Bilder wie von einer Revolution: Oppositionsführer drangen Sonntagabend ins ungarische Staatsfernsehen ein und forderten lautstark, die Forderungen des "Volkes" vor laufenden Kameras zu verlesen.

"Sturz der Regierung"

Sicherheitskräfte hinderten sie daran, warfen zwei von ihnen gar gewaltsam aus dem Gebäude. Davor Demonstranten, die "Orbán, hau ab" skandierten und drohten, das Gebäude zu stürmen. Abgeordnete schliefen auf den Fluren des Gebäudes, wo sie noch gestern ausharrten. Für den Abend wurde dann eine weitere Demonstration angekündigt. Motto: "Dann klettern wir eben durch die Fenster." Der Chef der linken "Demokratischen Koalition", Ex-Ministerpräsident Ferenc Gyurcsány, verkündete derweil, Ziel sei "der Sturz der Regierung".

© (c) APA/AFP/PETER KOHALMI



So ganz aber ist die Revolution noch nicht da. Für eine Explosion, die die Macht von Ministerpräsident Viktor Orbán erschüttern könnte, fehlte die entscheidende Zutat: Hunderttausende Menschen auf den Straßen. Dabei hatten alle Oppositionsparteien sowie Schüler, Studenten und Gewerkschaften zur Demonstration aufgerufen. Grund: das "Sklavengesetz", eine Gesetzesnovelle, die es Arbeitgebern gestattet, mehr Überstunden zu verlangen. Daraus kann für die Betroffenen eine Sechs-Tage-Woche zur Norm werden, in der sie aber auch mehr verdienen. Der Hintergrund: chronischer Arbeitskräftemangel.

Es ist nur eine von mehreren unbeliebten Maßnahmen der letzten Monate. Von einem Tag auf dem anderen strich die Regierung die populären Bausparsubventionen. Die Mittel werden umgeschichtet zum neuen Baukindergeld – wer keine Kinder hat, hat das Nachsehen. Zudem sollen bislang steuerfreie Gehaltsnebenleistungen nun besteuert werden.

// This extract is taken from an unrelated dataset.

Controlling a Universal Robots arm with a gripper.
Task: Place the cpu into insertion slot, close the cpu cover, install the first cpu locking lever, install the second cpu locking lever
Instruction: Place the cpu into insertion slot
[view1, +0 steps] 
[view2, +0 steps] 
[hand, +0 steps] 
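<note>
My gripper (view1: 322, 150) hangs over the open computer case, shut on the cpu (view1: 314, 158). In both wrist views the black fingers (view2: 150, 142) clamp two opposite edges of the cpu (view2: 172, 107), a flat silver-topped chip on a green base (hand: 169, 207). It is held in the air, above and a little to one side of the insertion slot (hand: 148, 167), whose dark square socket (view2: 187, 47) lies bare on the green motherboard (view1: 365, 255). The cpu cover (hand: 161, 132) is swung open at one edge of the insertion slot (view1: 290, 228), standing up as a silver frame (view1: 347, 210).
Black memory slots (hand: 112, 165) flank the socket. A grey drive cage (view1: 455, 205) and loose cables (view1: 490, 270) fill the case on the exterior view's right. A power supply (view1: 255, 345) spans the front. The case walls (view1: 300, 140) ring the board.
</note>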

Das bedeutet spürbare Nachteile für fast jeden Arbeitnehmer – deren Löhne allerdings in den letzten zwei Jahren stark gestiegen waren.

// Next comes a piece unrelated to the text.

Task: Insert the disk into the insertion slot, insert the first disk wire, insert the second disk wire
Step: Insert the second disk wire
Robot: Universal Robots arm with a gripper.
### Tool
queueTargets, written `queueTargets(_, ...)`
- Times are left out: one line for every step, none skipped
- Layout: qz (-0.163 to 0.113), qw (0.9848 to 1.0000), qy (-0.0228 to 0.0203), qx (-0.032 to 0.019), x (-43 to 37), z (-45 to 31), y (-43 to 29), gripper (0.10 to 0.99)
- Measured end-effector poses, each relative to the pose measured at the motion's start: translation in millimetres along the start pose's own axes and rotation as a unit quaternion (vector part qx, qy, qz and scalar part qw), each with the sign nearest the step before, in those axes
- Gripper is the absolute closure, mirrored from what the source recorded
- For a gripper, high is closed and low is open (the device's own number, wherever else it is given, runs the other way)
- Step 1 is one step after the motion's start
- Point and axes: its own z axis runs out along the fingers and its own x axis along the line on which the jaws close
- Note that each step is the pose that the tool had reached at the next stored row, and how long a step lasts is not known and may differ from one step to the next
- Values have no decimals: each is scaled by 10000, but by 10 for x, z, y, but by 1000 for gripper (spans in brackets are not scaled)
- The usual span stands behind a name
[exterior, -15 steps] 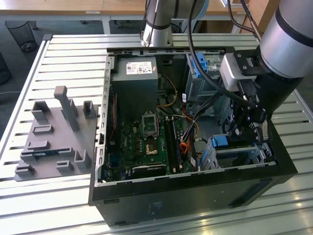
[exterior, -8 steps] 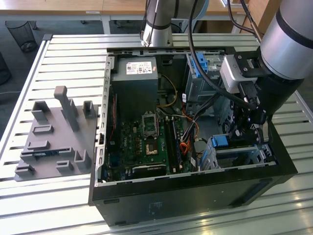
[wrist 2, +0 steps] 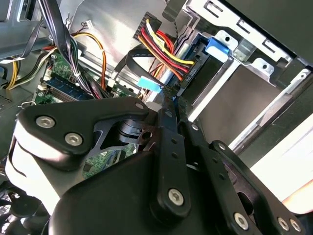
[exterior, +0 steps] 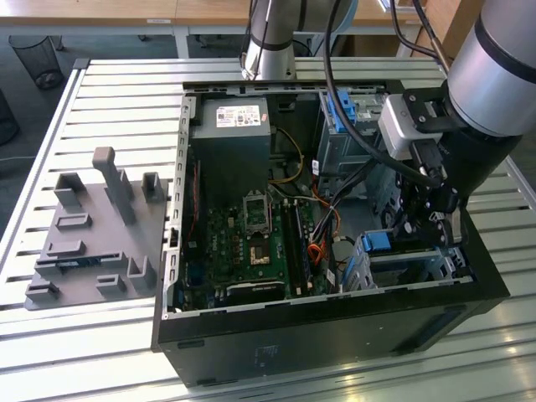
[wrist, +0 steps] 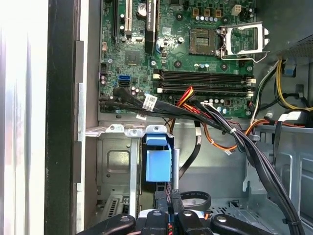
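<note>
My gripper (wrist 2: 172,94) reaches down into the open computer case (exterior: 335,318) at its front corner on the exterior view's right. Its two thin fingers (wrist 2: 168,147) are shut, tips pinched on the end of a black connector (wrist 2: 188,76) fed by red, yellow and black wires (wrist 2: 164,46). A light-blue connector (wrist 2: 149,84) sits just beside the tips. The connector lies against the low sheet-metal insertion slot (exterior: 410,264), where a strip of the disk's blue carrier (wrist 2: 194,49) shows behind a blue tab (wrist: 159,159). In the first wrist view the gripper (wrist: 169,213) is just below that tab.
The motherboard (wrist: 195,54) with black cable bundles (wrist: 234,132) lies beside the slot. A taller grey cage (exterior: 347,126) and the power supply (exterior: 230,138) stand at the case's far end. A grey fixture plate (exterior: 92,234) rests on the slatted table at the exterior view's left.
</note>
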Motion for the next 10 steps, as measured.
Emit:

© (c) APA/AFP/PETER KOHALMI



Der Groll über diese Gesetze, so kalkulierte man bei der Opposition, ist vielleicht der Stoff, aus dem man Revolutionen machen kann. Und so entschlossen sich die bei den letzten Parlamentswahlen hoffnungslos unterlegenen Oppositionsparteien zu einem sehr viel radikaleren Auftreten als in vergangenen Jahren. Im Parlament stürmten sie bei der Abstimmung am Mittwoch über das von ihnen sogenannte "Sklavengesetz" den Platz des Parlamentsvorsitzenden – auch sollten 3000 Änderungsanträge das Verfahren lähmen. Das Gesetz wurde dennoch durchgebracht. Am selben Abend begann eine Serie täglicher Demonstrationen, teilweise mit Straßenblockaden. Die Teilnehmerzahl hielt sich in Grenzen, aber es ging härter zu als sonst in Budapest: Demonstranten – meist Parteiaktivisten – bewarfen Polizisten mit Böllern und anderen Gegenständen.

Fünf Forderungen

Den bisherigen Höhepunkt sollte die Demonstration am Sonntag darstellen, zu der rund 10.000 Menschen kamen. Von dort zogen etwa 2000 Demonstranten, geführt von einigen Oppositionsabgeordneten, zum Gebäude des Staatsfernsehens. Dort verkündeten die Abgeordneten, dass sie kraft ihrer Abgeordnetenausweise hineingehen würden, um die Verlesung von fünf Forderungen zu verlangen: Rücknahme des "Sklavengesetzes", "unabhängige Gerichte", "weniger Überstunden für Polizisten" – wohl eine taktische Forderung, um die Männer in Uniform milde zu stimmen –, "unabhängige Staatsmedien" und Ungarns Beitritt zur geplanten EU-Staatsanwaltschaft.

Gestern Nachmittag wurden Abgeordnete zwar hereingelassen, durften aber nicht ins Studio. Im Gebäude kam es zu Rangeleien. Im Staats-TV wurde am Ende nichts davon gezeigt, was sich im eigenen Haus abspielte.